▶ _Task to complete_: Would you please retype, exactly, the lines of the listing below between the line with "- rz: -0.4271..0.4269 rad" and the line with "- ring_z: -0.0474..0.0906", inclusive?

[Provided data]

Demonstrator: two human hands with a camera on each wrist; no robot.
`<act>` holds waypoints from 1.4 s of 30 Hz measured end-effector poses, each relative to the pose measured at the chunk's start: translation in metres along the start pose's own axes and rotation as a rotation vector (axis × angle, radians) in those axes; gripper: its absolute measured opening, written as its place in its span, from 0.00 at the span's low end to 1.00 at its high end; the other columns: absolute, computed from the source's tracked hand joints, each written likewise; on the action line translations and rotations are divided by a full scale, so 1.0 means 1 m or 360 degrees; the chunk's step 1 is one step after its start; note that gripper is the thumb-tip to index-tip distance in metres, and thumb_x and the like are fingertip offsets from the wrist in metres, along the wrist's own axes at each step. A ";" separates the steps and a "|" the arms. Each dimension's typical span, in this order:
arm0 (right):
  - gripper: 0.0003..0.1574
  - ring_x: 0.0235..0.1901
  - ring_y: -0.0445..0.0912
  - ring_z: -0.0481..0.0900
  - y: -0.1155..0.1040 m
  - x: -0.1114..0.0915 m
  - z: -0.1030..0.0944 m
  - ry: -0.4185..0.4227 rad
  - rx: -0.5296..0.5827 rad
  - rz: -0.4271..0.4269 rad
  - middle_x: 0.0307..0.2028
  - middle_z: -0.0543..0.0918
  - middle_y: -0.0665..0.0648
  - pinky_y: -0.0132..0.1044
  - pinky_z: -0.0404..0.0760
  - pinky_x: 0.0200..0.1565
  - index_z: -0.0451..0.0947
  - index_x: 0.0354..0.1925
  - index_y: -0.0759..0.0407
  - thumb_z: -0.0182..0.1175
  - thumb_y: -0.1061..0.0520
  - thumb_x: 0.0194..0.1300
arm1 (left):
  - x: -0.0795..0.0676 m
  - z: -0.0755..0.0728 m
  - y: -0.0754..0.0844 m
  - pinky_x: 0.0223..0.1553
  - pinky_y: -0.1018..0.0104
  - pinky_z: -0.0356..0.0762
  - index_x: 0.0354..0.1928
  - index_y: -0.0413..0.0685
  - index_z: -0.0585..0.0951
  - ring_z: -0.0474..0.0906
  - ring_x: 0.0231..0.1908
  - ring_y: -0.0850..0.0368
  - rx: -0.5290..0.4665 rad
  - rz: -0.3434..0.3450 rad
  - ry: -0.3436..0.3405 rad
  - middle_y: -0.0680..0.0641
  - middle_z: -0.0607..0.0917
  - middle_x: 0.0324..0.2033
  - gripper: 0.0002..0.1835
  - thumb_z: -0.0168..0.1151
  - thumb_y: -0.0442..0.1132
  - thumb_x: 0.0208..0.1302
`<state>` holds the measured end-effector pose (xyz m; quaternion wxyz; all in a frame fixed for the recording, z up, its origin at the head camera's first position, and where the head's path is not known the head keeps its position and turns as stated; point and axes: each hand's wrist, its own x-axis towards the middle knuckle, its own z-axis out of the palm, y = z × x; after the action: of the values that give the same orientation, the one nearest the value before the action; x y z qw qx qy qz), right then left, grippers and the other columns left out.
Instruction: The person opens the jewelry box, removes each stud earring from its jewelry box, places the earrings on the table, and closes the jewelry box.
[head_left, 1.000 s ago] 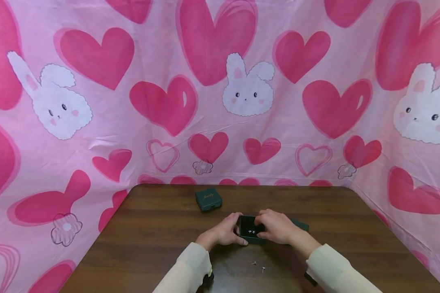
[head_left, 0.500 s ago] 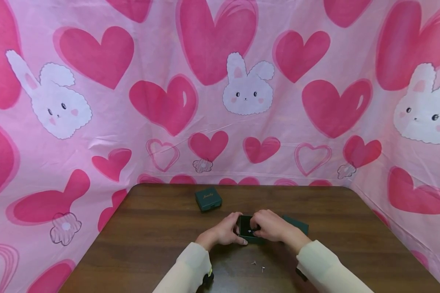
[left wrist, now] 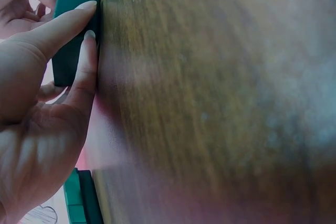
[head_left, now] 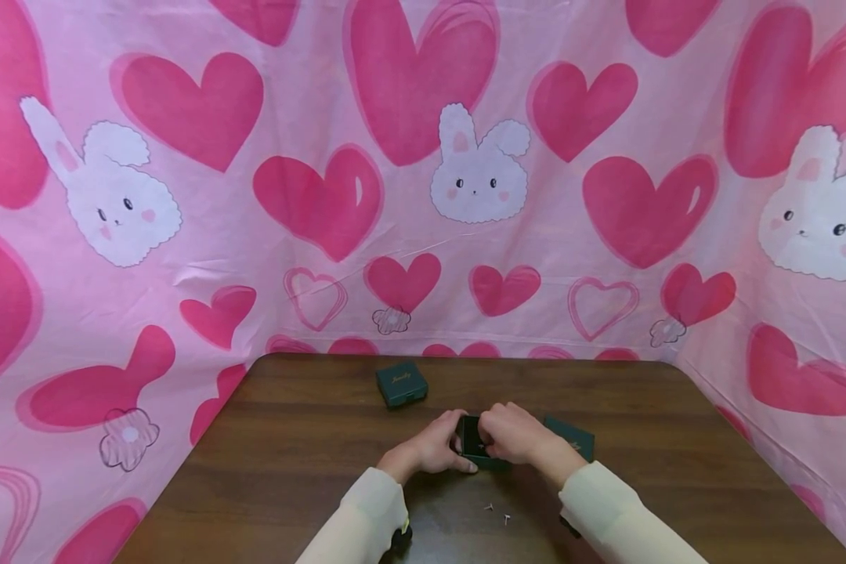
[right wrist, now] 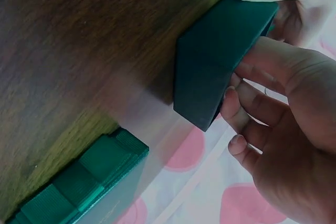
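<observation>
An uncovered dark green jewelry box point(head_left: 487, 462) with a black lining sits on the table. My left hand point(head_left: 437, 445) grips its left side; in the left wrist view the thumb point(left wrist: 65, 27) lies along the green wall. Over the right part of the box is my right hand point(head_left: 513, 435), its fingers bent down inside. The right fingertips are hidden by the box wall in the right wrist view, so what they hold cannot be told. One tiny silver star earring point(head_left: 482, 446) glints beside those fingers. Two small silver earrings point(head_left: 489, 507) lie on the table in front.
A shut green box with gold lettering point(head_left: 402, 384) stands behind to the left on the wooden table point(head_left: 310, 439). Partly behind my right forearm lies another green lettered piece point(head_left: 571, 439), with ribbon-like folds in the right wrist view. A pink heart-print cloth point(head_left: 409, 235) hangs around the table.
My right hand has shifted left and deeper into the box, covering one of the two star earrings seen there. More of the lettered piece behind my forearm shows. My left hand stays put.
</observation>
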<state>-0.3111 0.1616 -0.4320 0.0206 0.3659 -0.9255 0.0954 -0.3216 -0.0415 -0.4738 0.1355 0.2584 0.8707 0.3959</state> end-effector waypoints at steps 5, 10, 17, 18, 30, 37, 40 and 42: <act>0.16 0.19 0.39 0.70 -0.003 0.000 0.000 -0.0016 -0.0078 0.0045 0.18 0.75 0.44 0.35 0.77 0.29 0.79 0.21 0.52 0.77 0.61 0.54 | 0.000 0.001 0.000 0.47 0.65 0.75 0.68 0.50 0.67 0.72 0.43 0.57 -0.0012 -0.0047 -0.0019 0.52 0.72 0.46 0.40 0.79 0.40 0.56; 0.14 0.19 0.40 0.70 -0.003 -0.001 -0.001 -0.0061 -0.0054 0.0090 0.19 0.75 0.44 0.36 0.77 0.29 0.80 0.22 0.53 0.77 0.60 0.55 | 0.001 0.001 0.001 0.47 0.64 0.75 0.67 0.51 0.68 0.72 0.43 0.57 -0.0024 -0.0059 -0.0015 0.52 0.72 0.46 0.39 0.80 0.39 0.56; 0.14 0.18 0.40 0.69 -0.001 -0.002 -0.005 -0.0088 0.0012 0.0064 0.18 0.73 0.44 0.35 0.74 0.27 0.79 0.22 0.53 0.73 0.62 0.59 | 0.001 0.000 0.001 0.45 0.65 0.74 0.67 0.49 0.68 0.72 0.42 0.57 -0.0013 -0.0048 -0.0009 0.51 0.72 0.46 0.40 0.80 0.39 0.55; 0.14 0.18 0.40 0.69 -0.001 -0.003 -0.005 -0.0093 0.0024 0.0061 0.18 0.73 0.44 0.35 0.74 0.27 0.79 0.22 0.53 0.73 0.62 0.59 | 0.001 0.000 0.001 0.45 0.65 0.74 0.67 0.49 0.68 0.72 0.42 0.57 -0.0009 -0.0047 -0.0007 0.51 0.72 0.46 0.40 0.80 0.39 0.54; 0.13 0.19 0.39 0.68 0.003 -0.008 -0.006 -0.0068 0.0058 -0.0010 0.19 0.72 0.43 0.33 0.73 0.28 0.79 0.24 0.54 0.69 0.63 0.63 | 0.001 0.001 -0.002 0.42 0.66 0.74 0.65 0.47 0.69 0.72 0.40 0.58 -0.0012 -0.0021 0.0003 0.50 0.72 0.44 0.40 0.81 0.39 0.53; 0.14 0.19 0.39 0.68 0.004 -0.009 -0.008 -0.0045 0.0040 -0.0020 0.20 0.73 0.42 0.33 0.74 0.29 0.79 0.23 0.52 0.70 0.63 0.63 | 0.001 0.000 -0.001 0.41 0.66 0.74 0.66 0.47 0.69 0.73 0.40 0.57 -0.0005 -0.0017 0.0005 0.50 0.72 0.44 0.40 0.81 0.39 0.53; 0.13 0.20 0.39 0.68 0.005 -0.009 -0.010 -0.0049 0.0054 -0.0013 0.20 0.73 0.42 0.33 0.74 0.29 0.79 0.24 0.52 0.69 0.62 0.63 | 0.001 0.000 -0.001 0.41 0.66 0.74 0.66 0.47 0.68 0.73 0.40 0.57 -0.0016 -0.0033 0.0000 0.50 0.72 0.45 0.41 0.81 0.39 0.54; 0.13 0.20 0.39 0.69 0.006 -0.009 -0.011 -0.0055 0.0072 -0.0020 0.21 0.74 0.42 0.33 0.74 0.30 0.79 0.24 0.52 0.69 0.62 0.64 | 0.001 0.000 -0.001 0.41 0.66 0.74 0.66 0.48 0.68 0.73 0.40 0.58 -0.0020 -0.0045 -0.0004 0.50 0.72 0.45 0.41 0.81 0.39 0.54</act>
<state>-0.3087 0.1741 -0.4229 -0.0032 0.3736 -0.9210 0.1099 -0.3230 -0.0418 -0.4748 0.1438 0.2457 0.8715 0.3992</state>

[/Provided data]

▶ _Exercise solution_:
  - rz: -0.4271..0.4269 rad
  - middle_x: 0.0307..0.2028
  - middle_z: -0.0543..0.0918
  - middle_y: -0.0665..0.0648
  - pinky_y: -0.0132..0.1044
  - pinky_z: -0.0404..0.0760
  - pinky_x: 0.0200..0.1565
  - index_z: -0.0451..0.0947
  - index_x: 0.0354..0.1925
  - index_y: -0.0759..0.0407
  - thumb_z: -0.0182..0.1175
  - thumb_y: -0.1061..0.0520
  - thumb_x: 0.0194..0.1300
arm1 (left):
  - x: -0.0795..0.0676 m
  - z: -0.0755..0.0728 m
  - y: -0.0754..0.0844 m
  - pinky_x: 0.0223..0.1553
  - pinky_y: -0.1018..0.0104
  - pinky_z: -0.0356..0.0762
  - index_x: 0.0354..0.1928
  - index_y: -0.0413..0.0685
  - index_z: -0.0585..0.0951
  - ring_z: -0.0474..0.0906

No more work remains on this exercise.